SQL Server has had an OUTPUT into clause for a while, but the problem here is we only want to create one new row with rest of the sale. For this reason, one could use so called nested INSERT/MERGE trick:
;WITH sell (Symbol, Date, Units, Price) AS (
SELECT 'ALL', '20150630', 320, 7.65
)
INSERT INTO #Holdings (
Symbol, PurchaseDate, Units, PurchasePrice, SoldDate, SoldPrice
)
SELECT Symbol, PurchaseDate, newRow, PurchasePrice, SellDate, SellPrice
FROM (
MERGE #Holdings AS TARGET
USING (
SELECT t.*, sell.Date AS SellDate, sell.Units AS SellUnits, sell.Price AS SellPrice
, case when aggUnits > sell.Units THEN aggUnits - sell.Units END AS restOnHolding
, case when aggUnits > sell.Units THEN t.Units - (aggUnits - sell.Units) END AS newRow
FROM (
SELECT *
, SUM(Units) OVER(PARTITION BY Symbol ORDER BY PurchaseDate) AS aggUnits
FROM #Holdings t
WHERE solddate IS NULL
) t
INNER JOIN sell
ON sell.Symbol = t.Symbol
AND sell.Units > t.aggUnits - t.Units
) AS source
ON source.HoldingID = TARGET.HoldingID
WHEN MATCHED THEN UPDATE
SET solddate = IIF(restOnHolding IS NULL, source.SellDate, target.SoldDate)
, soldprice = IIF(restOnHolding IS NULL, source.SellPrice, target.SoldPrice)
, units = ISNULL(restOnHolding, target.Units)
output inserted.Symbol, inserted.PurchaseDate, inserted.PurchasePrice, source.SellDate, source.SellPrice
, source.newRow
) x
WHERE x.newRow > 0
Or this (a simpler version which skips the self-joining, but likely on the edge of sql server syntax):
;WITH sell (Symbol, Date, Units, Price) AS (
SELECT 'ALL', '20150630', 320, 7.65
)
, target as (
select *
, SUM(Units) OVER(PARTITION BY Symbol ORDER BY PurchaseDate) AS aggUnits
FROM #Holdings t
WHERE solddate IS NULL
)
INSERT INTO #Holdings (
Symbol, PurchaseDate, Units, PurchasePrice, SoldDate, SoldPrice
)
SELECT Symbol, PurchaseDate, newRow, PurchasePrice, SellDate, SellPrice
FROM (
update target
SET solddate = IIF(case when aggUnits > source.Units THEN aggUnits - source.Units END IS NULL, source.Date, target.SoldDate)

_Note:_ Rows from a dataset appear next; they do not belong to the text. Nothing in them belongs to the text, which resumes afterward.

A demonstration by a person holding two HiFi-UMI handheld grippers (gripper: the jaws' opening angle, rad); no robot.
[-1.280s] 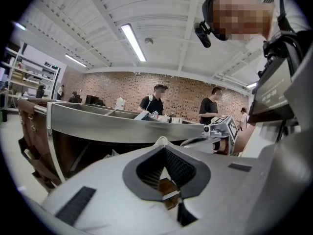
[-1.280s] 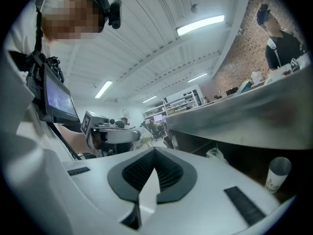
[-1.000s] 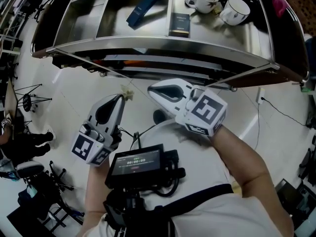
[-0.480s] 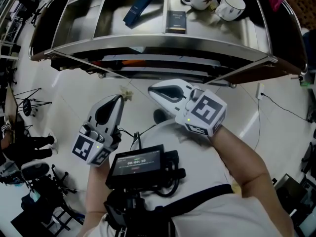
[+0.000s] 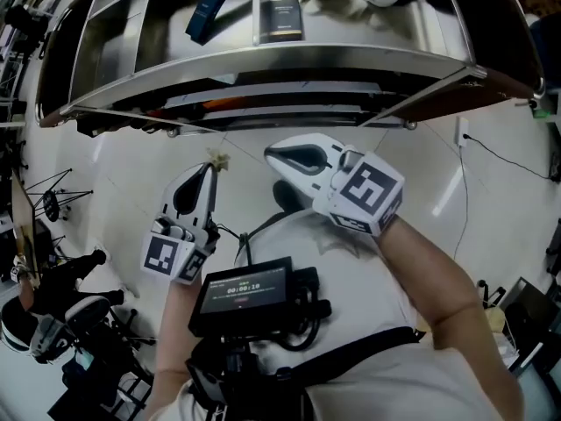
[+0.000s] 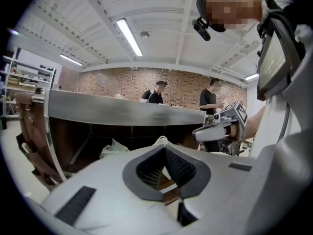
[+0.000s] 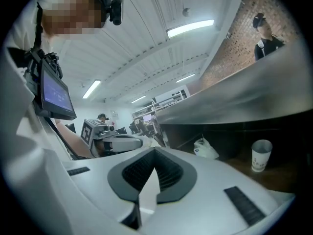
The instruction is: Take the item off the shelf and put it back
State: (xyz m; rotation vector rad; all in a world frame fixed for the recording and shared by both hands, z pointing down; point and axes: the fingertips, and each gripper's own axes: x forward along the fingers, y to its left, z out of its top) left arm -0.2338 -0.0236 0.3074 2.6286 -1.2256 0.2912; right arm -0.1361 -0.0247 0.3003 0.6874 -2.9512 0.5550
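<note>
Both left gripper (image 5: 210, 167) and right gripper (image 5: 271, 154) are pinched shut, empty, below the steel shelf (image 5: 368, 58); nothing is picked yet, so one must rise, open and reach the blue box (image 5: 209, 7) beyond my fingertips.

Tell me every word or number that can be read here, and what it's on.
"00:00:18", last digits uncertain: chest screen.
Black box on the shelf: print too small to read.
Marker cubes: black-and-white square patterns, no letters.
White bag under the shelf: blue print, too blurred to read.
</note>
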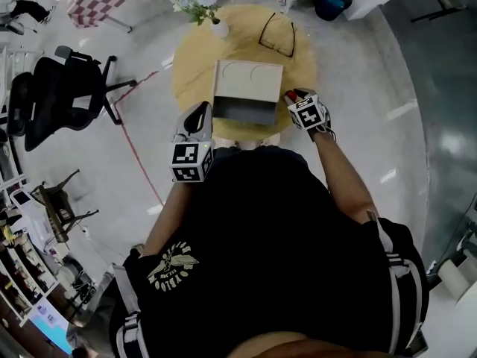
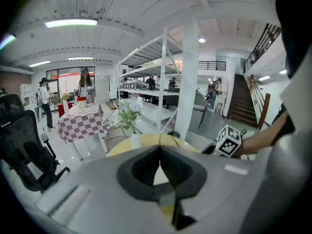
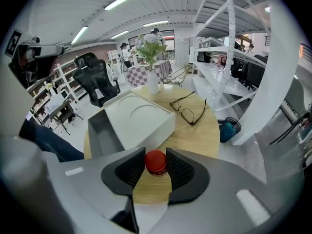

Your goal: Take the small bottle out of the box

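In my right tool sits the small bottle, its red cap pinched from both sides, out of the box and over the wooden worktop just beside it. The box's grey drawer sticks out toward me. My left tool is clenched on nothing, near the box's left corner. Glasses lie beyond.

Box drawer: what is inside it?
The pulled-out drawer shows only its bare grey floor; whatever lies under the box top is covered. The red-capped small bottle is clamped in the right gripper, outside it.
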A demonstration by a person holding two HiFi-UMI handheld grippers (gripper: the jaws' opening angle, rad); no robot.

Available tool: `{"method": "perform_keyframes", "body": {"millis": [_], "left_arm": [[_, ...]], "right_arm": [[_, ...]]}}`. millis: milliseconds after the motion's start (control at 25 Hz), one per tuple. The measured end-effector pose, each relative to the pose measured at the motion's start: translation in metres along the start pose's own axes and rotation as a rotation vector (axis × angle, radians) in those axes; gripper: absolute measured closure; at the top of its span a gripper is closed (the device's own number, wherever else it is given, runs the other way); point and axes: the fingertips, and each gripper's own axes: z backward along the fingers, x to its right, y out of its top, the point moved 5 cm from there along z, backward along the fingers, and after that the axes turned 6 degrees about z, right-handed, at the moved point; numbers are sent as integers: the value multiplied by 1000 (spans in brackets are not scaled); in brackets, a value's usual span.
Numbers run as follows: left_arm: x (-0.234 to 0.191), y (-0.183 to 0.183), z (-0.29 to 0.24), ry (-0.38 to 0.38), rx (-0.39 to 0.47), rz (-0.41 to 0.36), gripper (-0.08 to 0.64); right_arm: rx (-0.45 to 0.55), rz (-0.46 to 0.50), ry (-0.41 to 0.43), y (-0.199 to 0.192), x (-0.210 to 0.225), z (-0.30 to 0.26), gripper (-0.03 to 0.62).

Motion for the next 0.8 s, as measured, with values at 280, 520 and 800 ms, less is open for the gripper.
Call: {"method": "perform_keyframes", "body": {"millis": [280,520,800], "left_arm": [[6,18,5,19,68,-27,560],[17,65,9,-71,232,-56,560],[15,112,12,-208,327,-120,560]], "right_arm": [[165,-8,26,21,-6,46,397],[573,17,-80,78,-30,153,500],[820,38,-234,138,-61,226,586]]}}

, soldprice = IIF(case when aggUnits > source.Units THEN aggUnits - source.Units END IS NULL, source.Price, target.SoldPrice)
, units = ISNULL(case when aggUnits > source.Units THEN aggUnits - source.Units END, target.Units)
output inserted.Symbol, inserted.PurchaseDate, inserted.PurchasePrice, source.Date as SellDate, source.Price as SellPrice
, case when deleted.aggUnits > source.Units THEN deleted.Units - (deleted.aggUnits - source.Units) END as NewRow
from target
inner join sell source
ON source.Symbol = target.Symbol
AND source.Units > target.aggUnits - target.Units
) x
WHERE x.newRow > 0
To find which rows to update, I create a running SUM aggregate, and get all rows until we pass the needed total value.
Then, the source subquery will be containing the rows which will be affected by the update (the one that sets sell price, date, and rest of the units).
Merge outputs some info like rows updated and mostly importantly, the newRow
column, containing how much we should transfer to the new row.
Finally, the nested insert has a newRow > 0
condition that filters out the other UPDATEd rows which we aren't interested in.
The final result becomes:
HoldingID | Symbol | PurchaseDate | Units | PurchasePrice | SoldDate | SoldPrice |
---|---|---|---|---|---|---|
1 | ALL | 2014-06-30 | 100 | 5.26 | 2015-06-30 | 7.65 |
2 | ALL | 2014-07-01 | 100 | 5.26 | 2015-06-30 | 7.65 |
3 | ALL | 2014-07-02 | 100 | 5.26 | 2015-06-30 | 7.65 |
4 | ALL | 2014-07-03 | 80 | 5.26 | NULL | NULL |
5 | ALL | 2014-07-04 | 713 | 5.26 | NULL | NULL |
6 | ALL | 2014-07-03 | 20 | 5.26 | 2015-06-30 | 7.65 |
Disclaimer: in real code i would probably make this into a simple temp table solution and skip the nested trick.